▸ **Required work**: In the listing that follows, locate the line containing "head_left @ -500" and the line containing "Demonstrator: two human". Retype exactly those two lines and every line between them, and nothing more.
*** Opening of Records to process ***
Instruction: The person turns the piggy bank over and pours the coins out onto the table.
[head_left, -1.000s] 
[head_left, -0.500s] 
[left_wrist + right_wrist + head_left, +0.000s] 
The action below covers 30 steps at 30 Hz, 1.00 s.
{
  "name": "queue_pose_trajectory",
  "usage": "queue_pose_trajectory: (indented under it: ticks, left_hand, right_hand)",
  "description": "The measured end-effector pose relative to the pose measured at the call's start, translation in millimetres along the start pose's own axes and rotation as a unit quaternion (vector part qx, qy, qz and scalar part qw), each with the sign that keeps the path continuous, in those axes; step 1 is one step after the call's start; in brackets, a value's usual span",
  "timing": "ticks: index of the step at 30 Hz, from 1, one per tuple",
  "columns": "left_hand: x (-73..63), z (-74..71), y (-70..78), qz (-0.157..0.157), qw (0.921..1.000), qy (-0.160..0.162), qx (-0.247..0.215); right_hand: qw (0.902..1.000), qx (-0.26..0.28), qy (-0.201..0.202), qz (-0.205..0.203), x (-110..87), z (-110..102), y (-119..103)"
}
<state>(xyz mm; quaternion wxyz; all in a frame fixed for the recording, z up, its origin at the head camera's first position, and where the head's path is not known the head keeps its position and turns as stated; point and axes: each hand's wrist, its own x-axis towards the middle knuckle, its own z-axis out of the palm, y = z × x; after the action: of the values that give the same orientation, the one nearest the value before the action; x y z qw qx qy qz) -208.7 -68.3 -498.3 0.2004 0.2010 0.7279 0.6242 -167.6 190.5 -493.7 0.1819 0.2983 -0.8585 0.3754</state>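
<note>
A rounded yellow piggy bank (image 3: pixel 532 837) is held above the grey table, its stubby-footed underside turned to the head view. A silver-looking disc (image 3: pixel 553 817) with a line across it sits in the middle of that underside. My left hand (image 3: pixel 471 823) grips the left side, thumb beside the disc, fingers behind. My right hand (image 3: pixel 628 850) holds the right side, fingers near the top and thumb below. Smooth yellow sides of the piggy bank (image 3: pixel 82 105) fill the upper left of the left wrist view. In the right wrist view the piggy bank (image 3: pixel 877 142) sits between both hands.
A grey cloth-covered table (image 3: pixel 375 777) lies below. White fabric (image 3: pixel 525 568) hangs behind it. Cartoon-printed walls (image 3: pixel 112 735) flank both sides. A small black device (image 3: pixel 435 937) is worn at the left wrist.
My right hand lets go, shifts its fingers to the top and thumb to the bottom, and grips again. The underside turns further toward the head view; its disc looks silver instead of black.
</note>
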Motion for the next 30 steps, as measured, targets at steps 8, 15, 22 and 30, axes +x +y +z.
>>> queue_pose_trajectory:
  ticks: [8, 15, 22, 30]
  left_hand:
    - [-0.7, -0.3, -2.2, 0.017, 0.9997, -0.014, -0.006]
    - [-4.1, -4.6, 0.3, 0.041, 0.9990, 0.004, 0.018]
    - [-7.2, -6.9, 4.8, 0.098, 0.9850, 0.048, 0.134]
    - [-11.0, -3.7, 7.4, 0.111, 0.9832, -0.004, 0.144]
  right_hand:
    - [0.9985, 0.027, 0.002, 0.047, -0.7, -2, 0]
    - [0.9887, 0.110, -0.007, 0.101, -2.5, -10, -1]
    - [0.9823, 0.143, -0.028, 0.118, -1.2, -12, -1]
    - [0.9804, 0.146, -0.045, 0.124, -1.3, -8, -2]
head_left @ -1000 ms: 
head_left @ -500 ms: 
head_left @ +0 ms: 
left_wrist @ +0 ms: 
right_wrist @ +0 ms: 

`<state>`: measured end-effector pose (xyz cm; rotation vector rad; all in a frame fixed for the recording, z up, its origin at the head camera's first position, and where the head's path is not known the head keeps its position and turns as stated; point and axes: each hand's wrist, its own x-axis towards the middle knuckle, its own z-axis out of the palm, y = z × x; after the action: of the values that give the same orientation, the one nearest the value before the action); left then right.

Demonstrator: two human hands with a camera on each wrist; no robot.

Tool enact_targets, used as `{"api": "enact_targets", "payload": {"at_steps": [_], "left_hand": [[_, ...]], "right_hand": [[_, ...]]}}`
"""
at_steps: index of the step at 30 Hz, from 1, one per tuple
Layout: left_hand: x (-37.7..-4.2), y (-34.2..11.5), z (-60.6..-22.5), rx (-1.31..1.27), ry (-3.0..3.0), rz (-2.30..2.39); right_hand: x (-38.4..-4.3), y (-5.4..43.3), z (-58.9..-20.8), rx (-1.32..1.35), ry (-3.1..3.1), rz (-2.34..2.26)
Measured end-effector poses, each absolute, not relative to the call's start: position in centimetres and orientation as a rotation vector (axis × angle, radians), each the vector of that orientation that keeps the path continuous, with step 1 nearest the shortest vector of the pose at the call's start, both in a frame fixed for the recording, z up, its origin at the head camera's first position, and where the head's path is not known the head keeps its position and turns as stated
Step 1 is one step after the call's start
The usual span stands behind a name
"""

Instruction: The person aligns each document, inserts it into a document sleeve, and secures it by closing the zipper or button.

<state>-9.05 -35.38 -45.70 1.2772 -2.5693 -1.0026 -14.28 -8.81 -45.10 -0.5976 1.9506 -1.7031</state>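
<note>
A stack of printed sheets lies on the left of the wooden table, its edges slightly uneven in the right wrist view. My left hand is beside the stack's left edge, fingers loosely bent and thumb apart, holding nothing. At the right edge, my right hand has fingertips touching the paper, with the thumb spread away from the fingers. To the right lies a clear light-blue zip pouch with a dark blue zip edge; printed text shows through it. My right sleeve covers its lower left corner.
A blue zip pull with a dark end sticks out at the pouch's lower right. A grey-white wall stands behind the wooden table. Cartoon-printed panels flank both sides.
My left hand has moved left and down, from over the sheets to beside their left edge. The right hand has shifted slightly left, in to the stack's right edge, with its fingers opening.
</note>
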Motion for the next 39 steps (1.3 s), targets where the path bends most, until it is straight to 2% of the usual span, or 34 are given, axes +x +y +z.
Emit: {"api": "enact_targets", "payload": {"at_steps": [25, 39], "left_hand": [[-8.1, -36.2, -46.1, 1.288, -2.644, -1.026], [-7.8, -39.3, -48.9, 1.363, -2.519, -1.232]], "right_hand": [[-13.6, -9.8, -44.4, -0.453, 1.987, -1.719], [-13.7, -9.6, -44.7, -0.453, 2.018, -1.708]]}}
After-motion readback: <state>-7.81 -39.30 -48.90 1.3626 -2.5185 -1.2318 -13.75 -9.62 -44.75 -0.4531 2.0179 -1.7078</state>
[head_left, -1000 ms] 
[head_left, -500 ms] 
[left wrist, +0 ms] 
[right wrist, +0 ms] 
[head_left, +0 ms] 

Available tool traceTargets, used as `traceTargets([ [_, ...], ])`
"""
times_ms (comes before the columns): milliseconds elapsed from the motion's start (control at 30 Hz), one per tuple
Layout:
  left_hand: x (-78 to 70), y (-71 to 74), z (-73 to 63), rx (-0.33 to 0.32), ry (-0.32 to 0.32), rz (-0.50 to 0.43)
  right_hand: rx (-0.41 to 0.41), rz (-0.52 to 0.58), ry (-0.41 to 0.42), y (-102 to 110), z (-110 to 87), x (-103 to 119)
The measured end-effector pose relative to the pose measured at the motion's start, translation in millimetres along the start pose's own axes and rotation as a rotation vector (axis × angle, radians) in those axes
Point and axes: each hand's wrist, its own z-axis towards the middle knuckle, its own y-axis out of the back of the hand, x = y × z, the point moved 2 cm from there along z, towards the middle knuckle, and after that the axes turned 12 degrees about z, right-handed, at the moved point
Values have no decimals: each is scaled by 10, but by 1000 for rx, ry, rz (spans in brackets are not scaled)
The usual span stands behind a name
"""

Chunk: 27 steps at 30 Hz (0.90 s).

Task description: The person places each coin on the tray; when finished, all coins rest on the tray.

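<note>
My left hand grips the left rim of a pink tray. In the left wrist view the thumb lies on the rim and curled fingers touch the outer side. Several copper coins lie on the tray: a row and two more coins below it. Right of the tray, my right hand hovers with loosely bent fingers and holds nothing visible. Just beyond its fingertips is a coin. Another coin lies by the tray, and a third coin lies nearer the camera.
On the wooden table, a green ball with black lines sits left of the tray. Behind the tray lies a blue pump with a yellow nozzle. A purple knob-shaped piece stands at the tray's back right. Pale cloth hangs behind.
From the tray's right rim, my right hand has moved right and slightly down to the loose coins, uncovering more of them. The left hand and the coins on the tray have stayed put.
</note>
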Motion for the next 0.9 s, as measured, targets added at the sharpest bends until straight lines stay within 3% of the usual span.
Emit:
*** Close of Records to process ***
▸ **Task output**:
head_left @ -500 ms: 
head_left @ +0 ms: 
left_wrist @ +0 ms: 
right_wrist @ +0 ms: 

`<state>`: measured end-effector pose (xyz cm; rotation vector rad; all in a frame fixed for the recording, z up, its origin at the head camera's first position, and where the head's path is not known the head keeps its position and turns as stated; point and axes: each hand's wrist, its own x-axis towards the middle knuckle, its own z-axis out of the palm, y = z × x; after the action: of the values that give the same orientation, the one nearest the value before the action); left then right.

Demonstrator: two human hands with a camera on each wrist; no robot.

Nothing more remains to be done for this exercise.